- **Goal of the exercise**: Find the line in the entries below that contains "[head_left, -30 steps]". Repeat it exactly, and every line after it through the line that contains "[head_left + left".

[[ Input records, beginning ]]

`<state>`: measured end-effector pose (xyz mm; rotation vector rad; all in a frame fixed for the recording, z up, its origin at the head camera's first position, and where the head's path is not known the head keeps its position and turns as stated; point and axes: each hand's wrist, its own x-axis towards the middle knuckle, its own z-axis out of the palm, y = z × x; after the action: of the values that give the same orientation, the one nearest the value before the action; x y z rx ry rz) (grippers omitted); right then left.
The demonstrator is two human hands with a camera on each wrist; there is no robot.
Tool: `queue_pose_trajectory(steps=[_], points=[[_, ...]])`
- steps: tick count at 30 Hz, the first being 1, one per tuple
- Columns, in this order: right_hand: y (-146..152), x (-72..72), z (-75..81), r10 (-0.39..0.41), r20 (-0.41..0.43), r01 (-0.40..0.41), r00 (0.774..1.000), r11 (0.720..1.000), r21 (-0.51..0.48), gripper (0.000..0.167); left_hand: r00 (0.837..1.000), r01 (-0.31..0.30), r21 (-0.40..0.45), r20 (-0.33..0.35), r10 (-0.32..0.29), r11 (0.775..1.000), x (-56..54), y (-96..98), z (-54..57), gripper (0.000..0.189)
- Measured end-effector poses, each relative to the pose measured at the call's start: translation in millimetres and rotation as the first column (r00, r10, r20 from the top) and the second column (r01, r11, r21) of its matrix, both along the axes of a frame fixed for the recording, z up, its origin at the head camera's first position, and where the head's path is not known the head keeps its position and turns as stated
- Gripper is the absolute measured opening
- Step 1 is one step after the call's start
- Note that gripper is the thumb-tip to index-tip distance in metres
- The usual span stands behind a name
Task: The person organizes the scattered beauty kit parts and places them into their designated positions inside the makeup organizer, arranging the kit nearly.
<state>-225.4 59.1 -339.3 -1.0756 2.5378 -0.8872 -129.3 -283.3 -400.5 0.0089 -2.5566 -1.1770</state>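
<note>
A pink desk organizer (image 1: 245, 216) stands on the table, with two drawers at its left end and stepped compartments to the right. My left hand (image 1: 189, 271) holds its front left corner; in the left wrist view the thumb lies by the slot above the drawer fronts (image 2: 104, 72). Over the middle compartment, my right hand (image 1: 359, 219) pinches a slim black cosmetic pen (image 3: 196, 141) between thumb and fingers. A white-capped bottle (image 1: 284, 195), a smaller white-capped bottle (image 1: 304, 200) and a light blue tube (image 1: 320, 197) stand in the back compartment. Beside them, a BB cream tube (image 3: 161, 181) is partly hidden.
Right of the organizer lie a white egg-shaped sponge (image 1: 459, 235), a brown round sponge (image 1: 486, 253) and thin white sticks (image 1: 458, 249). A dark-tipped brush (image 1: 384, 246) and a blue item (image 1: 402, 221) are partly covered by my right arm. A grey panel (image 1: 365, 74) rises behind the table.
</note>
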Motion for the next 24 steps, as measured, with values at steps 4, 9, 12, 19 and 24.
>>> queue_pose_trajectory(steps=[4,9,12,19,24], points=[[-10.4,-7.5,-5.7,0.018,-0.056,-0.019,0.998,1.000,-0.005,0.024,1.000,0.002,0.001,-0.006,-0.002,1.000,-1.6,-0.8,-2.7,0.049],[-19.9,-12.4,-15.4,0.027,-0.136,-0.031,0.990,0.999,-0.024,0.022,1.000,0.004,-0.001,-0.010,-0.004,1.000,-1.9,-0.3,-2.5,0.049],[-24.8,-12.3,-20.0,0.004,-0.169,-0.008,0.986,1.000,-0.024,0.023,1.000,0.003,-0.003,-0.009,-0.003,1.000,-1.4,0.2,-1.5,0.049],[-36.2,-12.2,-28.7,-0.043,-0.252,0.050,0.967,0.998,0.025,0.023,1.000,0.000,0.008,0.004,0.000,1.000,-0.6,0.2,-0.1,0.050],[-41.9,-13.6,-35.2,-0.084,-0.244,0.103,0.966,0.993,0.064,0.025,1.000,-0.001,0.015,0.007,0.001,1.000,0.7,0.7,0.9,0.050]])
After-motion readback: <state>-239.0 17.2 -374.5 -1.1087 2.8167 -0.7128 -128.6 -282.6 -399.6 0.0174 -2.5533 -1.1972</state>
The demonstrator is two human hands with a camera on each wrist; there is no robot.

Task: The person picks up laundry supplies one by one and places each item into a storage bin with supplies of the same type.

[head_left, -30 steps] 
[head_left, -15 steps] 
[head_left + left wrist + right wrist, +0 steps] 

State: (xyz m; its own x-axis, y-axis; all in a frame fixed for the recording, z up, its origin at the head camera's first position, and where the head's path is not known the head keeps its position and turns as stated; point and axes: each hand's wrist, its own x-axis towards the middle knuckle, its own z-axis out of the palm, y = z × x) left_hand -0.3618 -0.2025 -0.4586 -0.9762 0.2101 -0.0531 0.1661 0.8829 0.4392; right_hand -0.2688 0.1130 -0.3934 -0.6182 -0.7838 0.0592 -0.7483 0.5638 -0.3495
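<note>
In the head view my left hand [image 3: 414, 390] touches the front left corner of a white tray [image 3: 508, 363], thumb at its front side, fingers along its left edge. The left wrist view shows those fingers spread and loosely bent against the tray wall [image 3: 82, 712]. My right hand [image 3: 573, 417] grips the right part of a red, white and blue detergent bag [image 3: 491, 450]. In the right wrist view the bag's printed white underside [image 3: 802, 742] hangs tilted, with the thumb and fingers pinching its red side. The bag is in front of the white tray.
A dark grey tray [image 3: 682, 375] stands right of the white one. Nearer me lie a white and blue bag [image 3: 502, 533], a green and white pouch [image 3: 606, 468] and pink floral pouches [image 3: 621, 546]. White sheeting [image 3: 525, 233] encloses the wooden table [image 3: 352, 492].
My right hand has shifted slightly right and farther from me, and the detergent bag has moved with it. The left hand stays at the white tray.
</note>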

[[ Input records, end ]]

- **Task response**:
[head_left, -30 steps] 
[head_left, -15 steps] 
[head_left + left wrist + right wrist, +0 steps] 

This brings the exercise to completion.